Furthermore, Second Avenue is a state route and so the lights were apparently approved by the Tennessee Department of Transportation.
Asked about the prospect of shifting the two Second Avenue lights to flashing signals so one would serve as a stop sign and the other a caution signal, Police Chief Chuck Forbis' reaction was, in effect, if it's not broken, don't fix it.
If traffic signals aren't causing cars and trucks to stack at the lights then, he asked, why change? There's not that great a delay.
And the city's new police chief said he's not noticed an aspect of traffic signals or roadways here that seem unusual. He is in his first month, but it's a small town and patrolling the streets doesn't take too long.
Meanwhile, the city manager offers a few more points about the parkway's intersection at Rock Crusher Road.

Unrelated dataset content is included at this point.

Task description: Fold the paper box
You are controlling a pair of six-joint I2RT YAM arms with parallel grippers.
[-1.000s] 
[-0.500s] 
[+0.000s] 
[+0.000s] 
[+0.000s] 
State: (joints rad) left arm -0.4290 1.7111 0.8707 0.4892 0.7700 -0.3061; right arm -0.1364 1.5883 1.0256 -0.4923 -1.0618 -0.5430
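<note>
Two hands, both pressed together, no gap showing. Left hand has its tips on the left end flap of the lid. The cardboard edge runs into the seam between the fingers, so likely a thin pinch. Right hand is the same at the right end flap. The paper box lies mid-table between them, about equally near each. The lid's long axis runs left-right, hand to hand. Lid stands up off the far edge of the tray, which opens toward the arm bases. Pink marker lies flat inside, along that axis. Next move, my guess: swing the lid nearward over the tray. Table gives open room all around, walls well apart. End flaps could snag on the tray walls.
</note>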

"At some point that section of the bypass should be widened," Fuller said.
TDOT has advised, "If we spend our money it will be wasted," he said. "But we need it now.
"I wish the state would let us move the lights" from Second Avenue. "We've had the traffic engineer down here two, three times, but they say there's not enough traffic" on the parkway.
The state has estimated it would cost $100,000 for the signals and related work for a control system at Rock Crusher Road. Fuller said he thinks that estimate is high. The city, he added, is willing to pay. He predicted that if a public hearing was held on the light, attendance would be greater than what turned out to fight the landfill.
That was nearly 1,000 people, or a little less than a tenth of the town's population.
Uhh, it could happen.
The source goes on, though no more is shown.